Molecular analysis of the Jamaican boa captive breeding program

Given the signs of decline of the natural population(s), a captive breeding programme was initiated in 1976 at the Durrell Wildlife Conservation Trust (Jersey, UK) and was rationalized in 2002 by incorporating pedigree information into a European Endangered species Programme (EEP) involving 14 member institutions of the European Association of Zoos and Aquaria (EAZA; www.eaza.net). Recently, using nuclear and mitochondrial DNA markers, we identified parental allocation errors and ambiguities in the EEP studbook, and assessed the genetic diversity and levels of inbreeding of the current captive population. Combining measures of relatedness derived from multilocus genotypes with practical parameters such as age of animals and localization of host institutions, we proposed a scheme of mating groups that would produce minimal inbreeding in the captive population of the Jamaican boa (Tzika et al. 2008). Check HERE the results of this study.

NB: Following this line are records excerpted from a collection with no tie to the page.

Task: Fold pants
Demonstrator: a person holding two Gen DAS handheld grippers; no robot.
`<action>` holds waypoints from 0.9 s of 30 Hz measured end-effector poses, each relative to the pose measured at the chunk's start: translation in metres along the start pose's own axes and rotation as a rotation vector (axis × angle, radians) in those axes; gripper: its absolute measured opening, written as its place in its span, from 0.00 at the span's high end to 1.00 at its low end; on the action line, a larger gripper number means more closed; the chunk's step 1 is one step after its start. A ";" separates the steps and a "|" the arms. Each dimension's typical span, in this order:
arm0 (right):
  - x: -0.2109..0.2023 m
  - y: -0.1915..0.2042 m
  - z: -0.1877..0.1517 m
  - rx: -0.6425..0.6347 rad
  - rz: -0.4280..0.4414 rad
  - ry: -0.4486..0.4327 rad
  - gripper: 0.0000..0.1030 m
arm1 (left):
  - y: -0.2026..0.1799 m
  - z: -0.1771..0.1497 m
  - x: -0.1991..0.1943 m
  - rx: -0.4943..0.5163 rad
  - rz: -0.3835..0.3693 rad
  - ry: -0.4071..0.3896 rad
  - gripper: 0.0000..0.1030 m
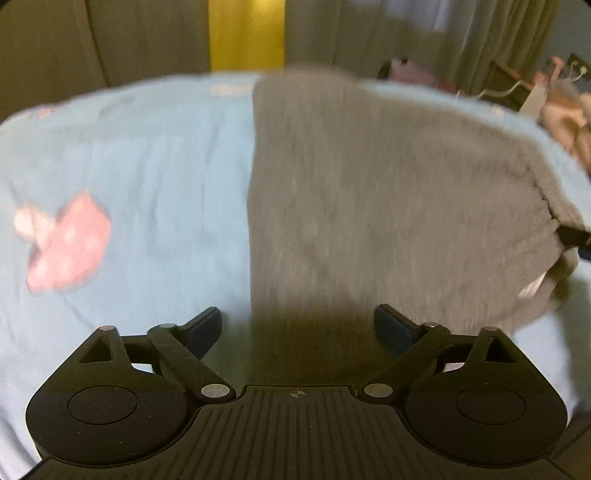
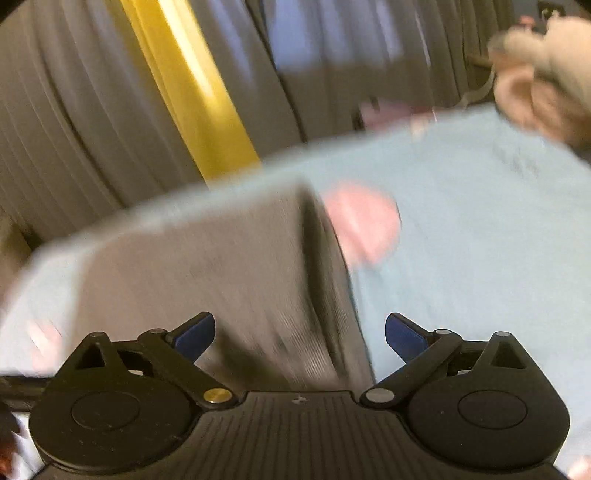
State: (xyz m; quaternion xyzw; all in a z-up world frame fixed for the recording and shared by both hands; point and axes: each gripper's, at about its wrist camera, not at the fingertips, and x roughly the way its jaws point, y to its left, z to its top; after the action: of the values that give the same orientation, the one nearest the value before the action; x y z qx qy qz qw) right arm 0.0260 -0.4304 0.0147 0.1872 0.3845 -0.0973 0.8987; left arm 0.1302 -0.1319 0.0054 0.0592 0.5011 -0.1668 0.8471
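Both your left gripper [image 1: 297, 325] and right gripper [image 2: 299, 334] hang with jaws spread and empty over the grey pants [image 1: 369, 192], which lie folded lengthwise into a band on the bed [image 1: 147, 155], so at least a crosswise fold seems left.

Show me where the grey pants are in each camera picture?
Left wrist view: the grey pants fill the middle and right, on the blue sheet.
Right wrist view: the grey pants lie left of centre.
Shared landmark: the yellow curtain strip behind the bed.
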 end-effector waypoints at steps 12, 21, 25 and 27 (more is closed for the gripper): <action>-0.021 0.033 -0.052 -0.051 -0.136 0.084 0.04 | 0.027 -0.080 -0.033 -0.130 0.102 0.012 0.02; -0.056 0.076 -0.086 -0.092 -0.085 0.100 0.04 | 0.000 -0.102 -0.063 -0.026 0.206 0.001 0.02; -0.078 0.080 -0.094 -0.076 -0.092 0.074 0.04 | -0.008 -0.115 -0.087 -0.026 0.208 -0.059 0.02; -0.086 0.080 -0.094 -0.069 -0.097 0.044 0.04 | -0.015 -0.125 -0.101 0.003 0.206 -0.109 0.02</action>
State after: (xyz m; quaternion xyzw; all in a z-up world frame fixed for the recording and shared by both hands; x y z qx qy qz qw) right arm -0.0691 -0.3164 0.0387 0.1392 0.4161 -0.1233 0.8901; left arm -0.0235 -0.0898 0.0329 0.1025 0.4454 -0.0826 0.8856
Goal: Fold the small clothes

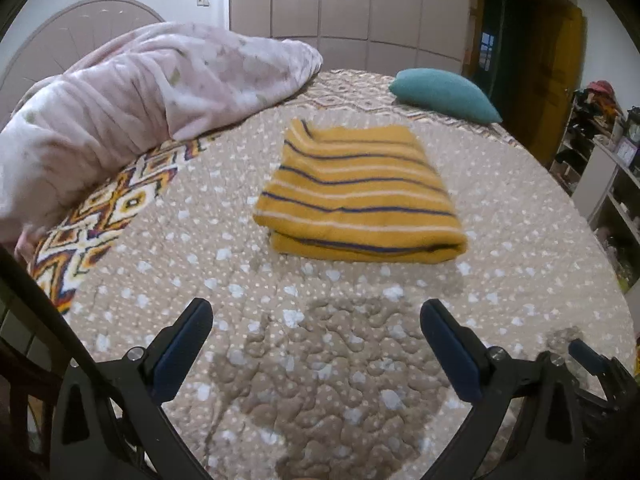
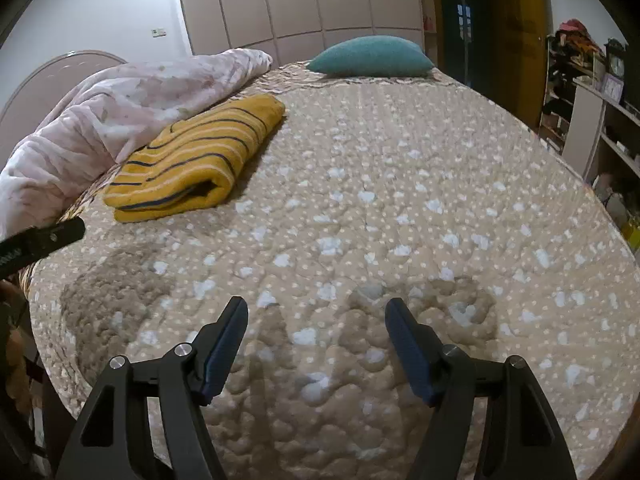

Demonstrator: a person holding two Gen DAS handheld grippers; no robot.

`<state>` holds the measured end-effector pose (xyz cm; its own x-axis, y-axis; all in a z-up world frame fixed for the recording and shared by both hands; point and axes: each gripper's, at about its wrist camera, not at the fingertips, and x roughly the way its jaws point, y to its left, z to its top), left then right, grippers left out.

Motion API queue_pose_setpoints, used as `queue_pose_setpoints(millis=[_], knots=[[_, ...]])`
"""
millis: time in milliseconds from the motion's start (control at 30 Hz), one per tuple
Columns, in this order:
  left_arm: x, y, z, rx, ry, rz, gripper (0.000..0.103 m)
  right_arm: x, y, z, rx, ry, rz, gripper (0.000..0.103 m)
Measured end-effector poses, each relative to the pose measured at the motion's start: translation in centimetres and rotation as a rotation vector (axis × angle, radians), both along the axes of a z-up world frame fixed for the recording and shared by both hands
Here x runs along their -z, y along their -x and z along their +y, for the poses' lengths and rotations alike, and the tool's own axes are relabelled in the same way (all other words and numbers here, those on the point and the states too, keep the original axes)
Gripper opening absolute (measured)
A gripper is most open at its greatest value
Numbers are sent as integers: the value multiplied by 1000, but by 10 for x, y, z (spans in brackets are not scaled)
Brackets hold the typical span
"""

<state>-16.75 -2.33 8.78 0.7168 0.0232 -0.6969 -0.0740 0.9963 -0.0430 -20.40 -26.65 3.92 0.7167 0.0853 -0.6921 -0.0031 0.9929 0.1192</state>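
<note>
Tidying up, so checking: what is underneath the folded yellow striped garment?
The yellow striped garment lies on the dotted beige bedspread. Whatever sits directly beneath it, or between its folded layers, is covered and cannot be seen.

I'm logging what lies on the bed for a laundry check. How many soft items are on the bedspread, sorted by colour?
Yellow striped folded garment: 1
Teal pillow: 1
Pink floral blanket: 1
Total: 3
All three rest on the dotted bedspread. Neither the left claw nor the right claw holds anything; both stand open.
</note>
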Motion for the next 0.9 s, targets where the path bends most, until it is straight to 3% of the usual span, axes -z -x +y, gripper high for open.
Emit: queue_pose_setpoints(millis=[167, 333, 533, 900], knots=[[-15, 17, 9, -11, 37, -8, 103, -21, 6, 13, -17, 20, -30, 77], [-15, 26, 12, -29, 17, -19, 103, -30, 7, 25, -45, 30, -39, 79], [-10, 26, 10, -28, 7, -11, 103, -25, 7, 37, -72, 73, -31, 79], [-6, 29, -1, -3, -16, -18, 103, -20, 8, 32, -61, 56, -24, 79]])
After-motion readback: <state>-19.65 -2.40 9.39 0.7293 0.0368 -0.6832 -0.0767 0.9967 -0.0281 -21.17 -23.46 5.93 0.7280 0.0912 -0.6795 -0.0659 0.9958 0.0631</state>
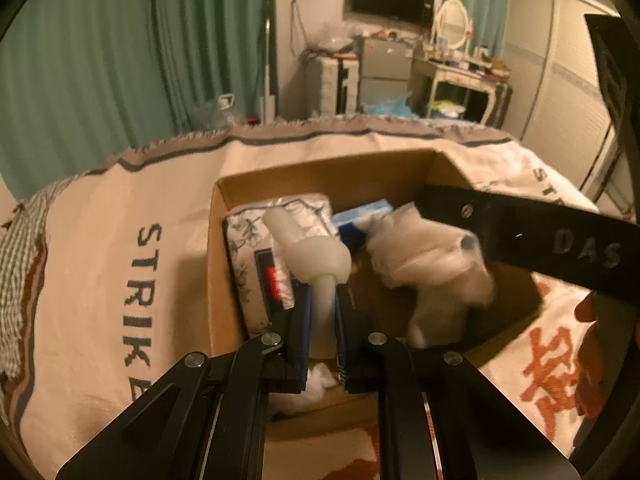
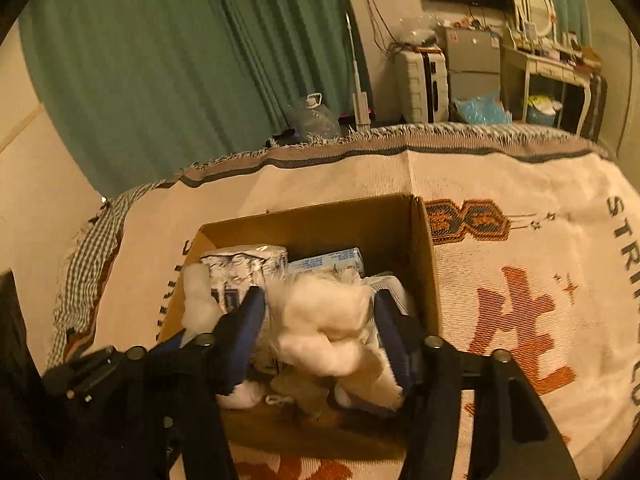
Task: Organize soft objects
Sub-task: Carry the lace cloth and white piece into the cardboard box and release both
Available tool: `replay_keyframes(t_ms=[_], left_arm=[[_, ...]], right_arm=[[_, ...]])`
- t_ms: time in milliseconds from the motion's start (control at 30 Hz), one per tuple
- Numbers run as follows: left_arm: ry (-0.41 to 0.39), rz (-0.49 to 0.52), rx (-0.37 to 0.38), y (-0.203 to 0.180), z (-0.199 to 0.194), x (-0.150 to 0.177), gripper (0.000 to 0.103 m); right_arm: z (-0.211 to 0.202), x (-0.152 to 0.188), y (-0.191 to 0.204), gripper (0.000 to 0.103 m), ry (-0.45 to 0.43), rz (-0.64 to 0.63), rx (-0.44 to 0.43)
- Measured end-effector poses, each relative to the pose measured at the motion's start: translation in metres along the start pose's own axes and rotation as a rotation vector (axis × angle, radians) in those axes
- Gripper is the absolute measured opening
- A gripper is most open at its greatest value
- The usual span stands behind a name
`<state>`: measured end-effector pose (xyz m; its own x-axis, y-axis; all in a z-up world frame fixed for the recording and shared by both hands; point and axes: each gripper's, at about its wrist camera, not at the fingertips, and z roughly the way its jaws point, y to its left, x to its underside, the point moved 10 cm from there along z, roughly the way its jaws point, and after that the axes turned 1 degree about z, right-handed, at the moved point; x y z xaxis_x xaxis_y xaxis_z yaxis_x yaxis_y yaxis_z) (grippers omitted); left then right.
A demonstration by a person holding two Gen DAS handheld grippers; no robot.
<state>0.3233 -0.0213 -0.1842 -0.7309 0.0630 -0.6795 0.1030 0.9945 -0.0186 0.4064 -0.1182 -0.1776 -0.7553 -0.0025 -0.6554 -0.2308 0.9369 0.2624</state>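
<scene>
An open cardboard box (image 1: 320, 172) stands on a cream blanket; it also shows in the right wrist view (image 2: 312, 220). My left gripper (image 1: 323, 312) is shut on a strip of white cotton wadding (image 1: 316, 256) above the box's left half. My right gripper (image 2: 320, 308) is shut on a bag of white cotton balls (image 2: 324, 320) over the box; in the left wrist view the bag (image 1: 424, 256) hangs from the right gripper's black finger (image 1: 520, 236). A floral tissue pack (image 1: 248, 236) and a blue pack (image 1: 360, 216) lie inside the box.
The cream blanket (image 2: 520, 240) with printed letters and red characters covers the bed around the box. Loose cotton (image 1: 316, 384) lies at the box's near end. Beyond the bed are green curtains (image 2: 160, 60), a water jug (image 2: 314, 118), a suitcase and a dresser.
</scene>
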Motion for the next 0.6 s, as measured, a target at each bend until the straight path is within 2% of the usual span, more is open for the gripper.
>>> replay_keyframes(t_ms=[33,100,233,367,433,467,500,600], left_arm=[[0.005,-0.006,-0.002,0.001,0.002,0.001,0.013],[0.017,-0.013,0.003,0.0,0.003,0.003,0.014],[0.021,0.007,-0.01,-0.002,-0.009,0.002,0.015],[-0.022,0.017,-0.029,-0.003,-0.033,-0.008,0.016],[-0.05,0.003,-0.047,-0.001,-0.051,-0.014,0.028],[-0.067,-0.007,-0.052,0.002,-0.059,-0.018,0.046],[-0.093,-0.017,-0.054,0.002,-0.07,-0.022,0.061],[-0.161,-0.038,-0.039,0.0,-0.105,-0.035,0.066]], right_arm=[[0.002,0.0,-0.002,0.07,0.0,0.007,0.003],[0.004,-0.001,-0.007,0.074,-0.007,0.026,0.008],[-0.003,-0.001,-0.012,0.076,-0.013,0.034,0.021],[-0.027,-0.004,-0.01,0.076,-0.032,0.012,0.036],[-0.042,-0.006,-0.007,0.076,-0.046,0.002,0.042],[-0.053,-0.007,-0.006,0.076,-0.059,-0.005,0.046],[-0.063,-0.008,-0.006,0.076,-0.07,-0.01,0.047],[-0.1,-0.013,-0.004,0.076,-0.112,-0.017,0.049]])
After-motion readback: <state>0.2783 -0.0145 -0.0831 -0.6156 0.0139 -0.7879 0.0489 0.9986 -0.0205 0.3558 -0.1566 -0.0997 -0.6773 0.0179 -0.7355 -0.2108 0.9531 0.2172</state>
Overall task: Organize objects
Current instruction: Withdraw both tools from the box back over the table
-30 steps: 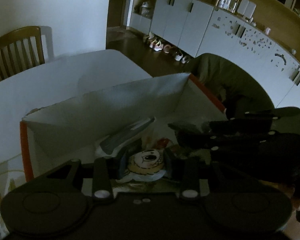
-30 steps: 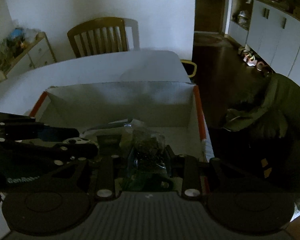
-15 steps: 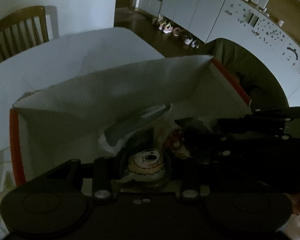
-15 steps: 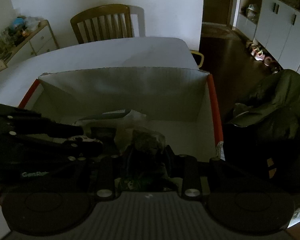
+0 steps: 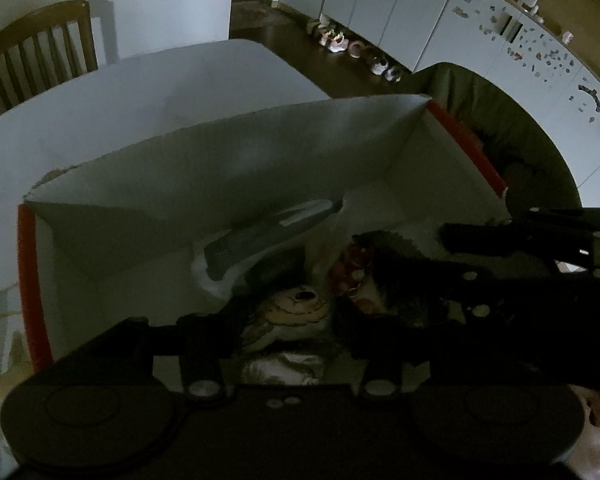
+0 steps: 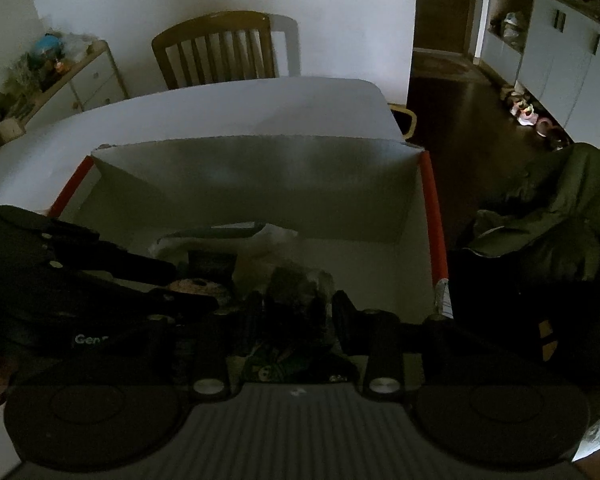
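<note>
Box [image 5: 228, 168]: white cardboard w/ red side edges, on white table [image 5: 140, 92]; fills centre of both views, more from above than 1 s ago, far wall lower in frame.
Left gripper [image 5: 290, 320]: low centre of left view, inside box; jaws just been opening, wider apart than before. Cartoon-face packet [image 5: 292, 308] between them, tilted flatter vs earlier; pads look clear of it, so released, tho dim.
Right gripper [image 6: 294, 312]: low centre of right view, also in box; jaws just been opening. Dark crinkly bag [image 6: 300, 284] between them w/ a gap at the right finger [image 6: 344, 312]; looks let go, lying on box floor.
Grey-white pouch [image 5: 268, 236]: mid left view, behind face packet, leaning toward far wall; same spot as before.
Red-patterned packet [image 5: 352, 272]: right of face packet, beside right gripper's dark arm.
Chair [image 6: 216, 48]: upper centre of right view, behind table.
Green jacket [image 6: 560, 216]: right edge of right view, just beside box.
Cabinets [image 5: 460, 28]: upper right of left view, shoes on floor below.
</note>
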Demonstrator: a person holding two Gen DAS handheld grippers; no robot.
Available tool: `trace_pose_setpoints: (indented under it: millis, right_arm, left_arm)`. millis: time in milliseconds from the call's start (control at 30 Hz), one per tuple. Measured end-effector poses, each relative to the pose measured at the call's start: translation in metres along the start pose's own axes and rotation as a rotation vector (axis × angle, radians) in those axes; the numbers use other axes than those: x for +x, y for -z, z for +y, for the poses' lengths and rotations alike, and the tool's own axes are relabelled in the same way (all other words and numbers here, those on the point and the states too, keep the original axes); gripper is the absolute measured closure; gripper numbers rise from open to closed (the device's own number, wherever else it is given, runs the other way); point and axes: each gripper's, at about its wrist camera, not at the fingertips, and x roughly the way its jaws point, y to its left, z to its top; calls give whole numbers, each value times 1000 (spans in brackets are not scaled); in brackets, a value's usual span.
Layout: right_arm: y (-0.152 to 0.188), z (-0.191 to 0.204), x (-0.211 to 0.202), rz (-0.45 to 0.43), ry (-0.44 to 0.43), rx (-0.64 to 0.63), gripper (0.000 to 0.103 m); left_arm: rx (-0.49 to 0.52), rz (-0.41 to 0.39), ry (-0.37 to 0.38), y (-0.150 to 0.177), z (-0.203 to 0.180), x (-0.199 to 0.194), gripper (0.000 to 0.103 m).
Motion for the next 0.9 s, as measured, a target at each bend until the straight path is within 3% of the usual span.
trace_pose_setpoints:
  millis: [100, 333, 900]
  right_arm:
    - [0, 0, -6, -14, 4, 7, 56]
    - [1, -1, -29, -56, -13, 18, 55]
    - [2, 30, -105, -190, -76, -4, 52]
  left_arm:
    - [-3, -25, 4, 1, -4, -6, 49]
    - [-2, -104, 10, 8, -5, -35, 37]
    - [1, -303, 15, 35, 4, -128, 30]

March 2006 sampling campaign

A sampling campaign was organized across the island in March 2006.
A report of this field trip is available here in PDF format. A sample photo gallery is available HERE (All pictures are copyrighted by Michel Milinkovitch 2006, unless specified otherwise).

Animation showing the different sites that we visited during our sampling campaign.

This campaign was also the opportunity to perform education activities in collaboration with NEPA, the Windsor Research Center, the Hope zoo, and the Seven Oaks Sanctuary for Wildlife. We designed a poster for explaining this project to the public in Jamaica as well as to the public of the European zoos participating to the captive breeding program. The poster can be downloaded here as: low resolution PDF (for screen viewing) and high resolution PDF (for printing).

Molecular genetic analysis of the yellow boa natural populations in Jamaica

Using nine nuclear microsatellite loci and a fragment of the mitochondrial cytochrome b gene, we present the first molecular genetic analyses focusing on the structure and diversity of the natural population(s) of the Jamaican boa. Our results provide insights and guidance for an objective management of the species through both in-situ and ex-situ approaches.

In March 2006, we collected samples (blood, scale clips, and shed skin) in Jamaica from 46 individuals, some of which having been maintained (but not bred) in captivity by zoos, conservation institutions, or private individuals. We also incorporated samples from (i) 36 individuals previously collected on the island in 1995, and (ii) 5 of the wild-born individuals that have been used as the founders of the captive breeding programme. Importantly, all 87 individuals were wild-born and captured opportunistically during the last three decades, such that it is very unlikely that they are particularly closely related. We processed all 87 samples for molecular analysis, but reliable information on their geographical origin was available for only 38 sampled individuals.

We constructed a microsatellite-enriched genomic DNA library for the Jamaican boa, and nine polymorphic nuclear microsatellite loci were selected. Using a previously available E. subflavus cytochrome b sequence, we designed primers for the amplification of a 647-bp fragment.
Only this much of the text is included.